The Economy Class Founder by Manasij Ganguli
My take on the book:
Economy Class Founder — isn’t that an intriguing title for a book? How does a founder classify as Economy Class or otherwise? The Economy Class Founder by Manasij Ganguly tells the story of building his first startup ThreadSol. While the author narrates about his life beginning from his childhood days in Patna, the narration picks pace when the story reaches the point where the idea for the startup is finalized, and initial work is started by the co-founders.
I read couple of books by Startup founders but most of them are written in self-help format with lessons they learnt in their journey and tips on how entrepreneurs and enthusiasts can apply them to building their own startups. What sets this book apart is that the author does not explicitly mention what he learnt through his journey as lessons for budding entrepreneurs, instead lets the reader deduce from his story.
At the beginning of the book, the author mentions who should read this book; since I have an immediate family member who has been working for a startup from the first day, a lot of it felt personal. The lucid narration style by the author keeps the reader engaged all through, as it is generally difficult for non-fiction books to hold the reader’s attention. The interesting illustrations in the book also add to the story.

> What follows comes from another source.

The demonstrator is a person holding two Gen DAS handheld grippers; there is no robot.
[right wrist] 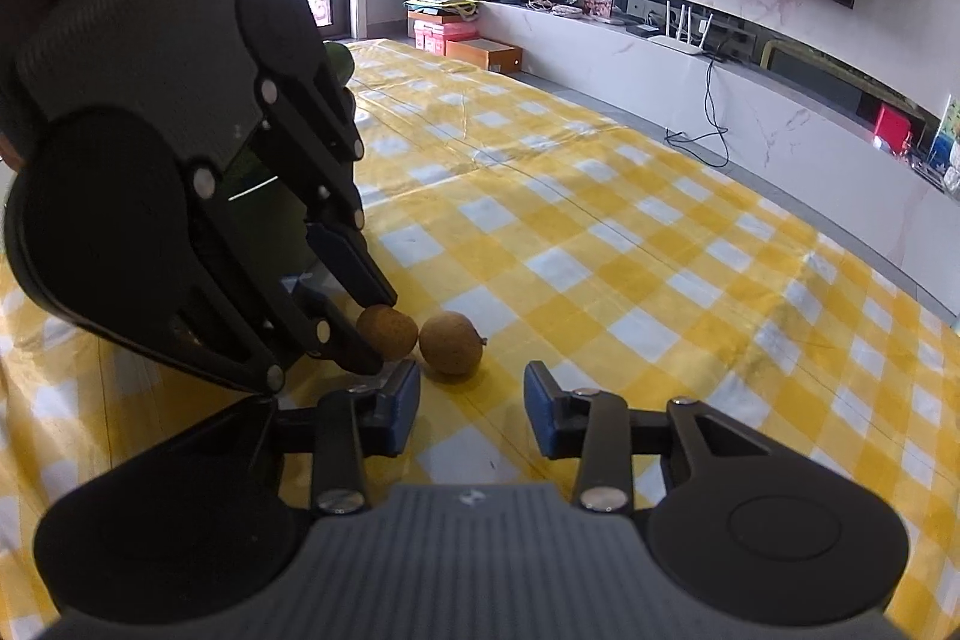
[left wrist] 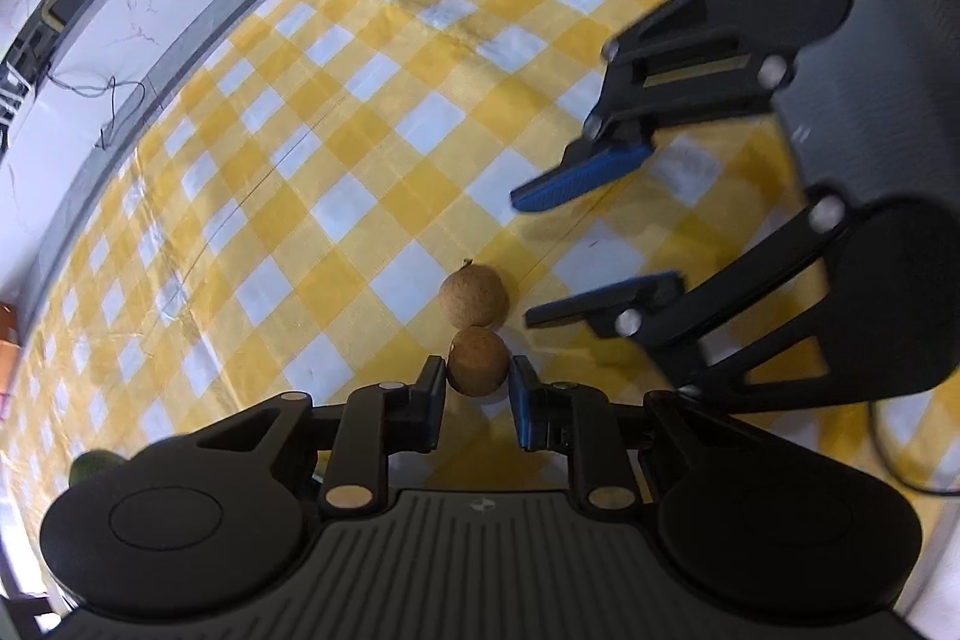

The challenges faced by the author and his team — how some promising ideas turned as dead-ends, but few unexpectedly helped them move forward, are very interesting to read. So is the case with the people he met along this journey — few who helped their startup immensely and few who disappointed. The way the author narrates everything real and raw without sugar-coating, is the USP of the book.
If building a startup into a multi-million company from an idea intrigues you, then pick this book to read about the author’s personal journey and you are sure to learn a lot of real life lessons in entrepreneurship.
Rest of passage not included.